We create outside forces, to which we can appeal and bargain for better days. Religion serves as a tool of justification – when our darker tendencies such as war express themselves in our competitive struggle for territory and resources, rationalizing our actions requires the Gods to be on our side and not the enemies, a sound justification for our most hideous crimes. Religion demonizes our competition that put their faith in “false Gods” and gives us the stomach for violent acts against our fellow man in order to conquer him.
Religion brings us together, it rallies our tribes under a common laws and values, fosters trust and reciprocity with our fellow believers, becomes our outlet for hope and inspiration, a mirror for self judgment, a comfortable crutch for our mortality, it even creates momentary peace. It greases the gears of society, puts mobs in control, and often contains laws that optimize procreation of our species (for certain times and environments). Religion also traps us in certainty and superstitions, leaving little room for progress, adaptation, and critical thinking.
The irony is, there very well could be a purpose to life, an eternal source of energy that shines through time and matter as light and life, revealing itself through silent, graceful creativity. Most religions are sourced upon these purities, but soon they are distorted, institutionalized, and twisted by the most cunning and greedy among us to justify their mortal thirst for power. The average man, too busy with the trials of life, outsources negotiations with the Gods to the self-appointed experts, the shamans among us that claim to embody the divine. They too are a slave to their lust for power and status, tools that will gain them unchecked influence over their flock.

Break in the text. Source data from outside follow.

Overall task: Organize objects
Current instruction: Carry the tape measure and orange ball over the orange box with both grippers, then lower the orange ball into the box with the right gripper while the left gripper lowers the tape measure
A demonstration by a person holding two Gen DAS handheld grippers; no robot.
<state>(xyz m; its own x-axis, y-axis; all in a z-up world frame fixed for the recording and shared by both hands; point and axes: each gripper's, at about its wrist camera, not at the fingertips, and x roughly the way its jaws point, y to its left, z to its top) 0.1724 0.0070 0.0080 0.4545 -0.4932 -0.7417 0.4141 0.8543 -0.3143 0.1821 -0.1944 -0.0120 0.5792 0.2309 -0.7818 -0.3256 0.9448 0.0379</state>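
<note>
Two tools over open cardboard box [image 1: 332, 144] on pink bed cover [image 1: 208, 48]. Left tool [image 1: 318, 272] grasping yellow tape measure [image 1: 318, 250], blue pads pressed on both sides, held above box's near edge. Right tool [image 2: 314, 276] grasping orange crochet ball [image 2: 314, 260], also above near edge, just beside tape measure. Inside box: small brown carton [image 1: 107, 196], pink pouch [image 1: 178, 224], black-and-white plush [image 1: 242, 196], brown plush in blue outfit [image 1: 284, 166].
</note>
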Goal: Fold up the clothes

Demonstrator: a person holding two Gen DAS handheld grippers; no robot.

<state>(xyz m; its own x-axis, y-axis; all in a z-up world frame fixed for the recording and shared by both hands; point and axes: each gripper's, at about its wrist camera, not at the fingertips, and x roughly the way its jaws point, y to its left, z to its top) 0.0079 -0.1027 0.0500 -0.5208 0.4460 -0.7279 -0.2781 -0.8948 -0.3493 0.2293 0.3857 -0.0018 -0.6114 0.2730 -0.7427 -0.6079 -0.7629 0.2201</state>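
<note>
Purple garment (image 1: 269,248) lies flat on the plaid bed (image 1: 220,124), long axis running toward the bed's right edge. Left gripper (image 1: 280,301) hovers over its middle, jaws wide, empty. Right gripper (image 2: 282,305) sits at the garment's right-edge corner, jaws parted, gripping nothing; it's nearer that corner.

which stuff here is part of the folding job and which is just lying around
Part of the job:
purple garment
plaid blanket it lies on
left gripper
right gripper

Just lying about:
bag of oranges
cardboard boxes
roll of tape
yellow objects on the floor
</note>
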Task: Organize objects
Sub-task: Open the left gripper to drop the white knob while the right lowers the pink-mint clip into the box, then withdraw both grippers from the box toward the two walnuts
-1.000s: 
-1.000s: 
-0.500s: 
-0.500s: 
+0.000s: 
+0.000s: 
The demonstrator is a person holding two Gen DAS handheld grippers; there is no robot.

As a species that has largely succeeded in conquering land and nature, building nations with just laws and power institutions, we have less of a need for organized religion. There are few places on earth we have not conquered. Yet, as we stare into the vast cosmos, become mesmerized by eyes, or wonder at the brilliance of nature’s majesty, we get a taste of something larger that we all belong to. Without purpose, we are doomed to waste our energy to vicious cycles of narcism and nihilism. We must take personal responsibility to foster peace within ourselves through self-inquiry, educate everyone, question all forms of institution and those that they serve, and practice timeless compassion with our fellow man and environment to create a better future. This is the future of religion.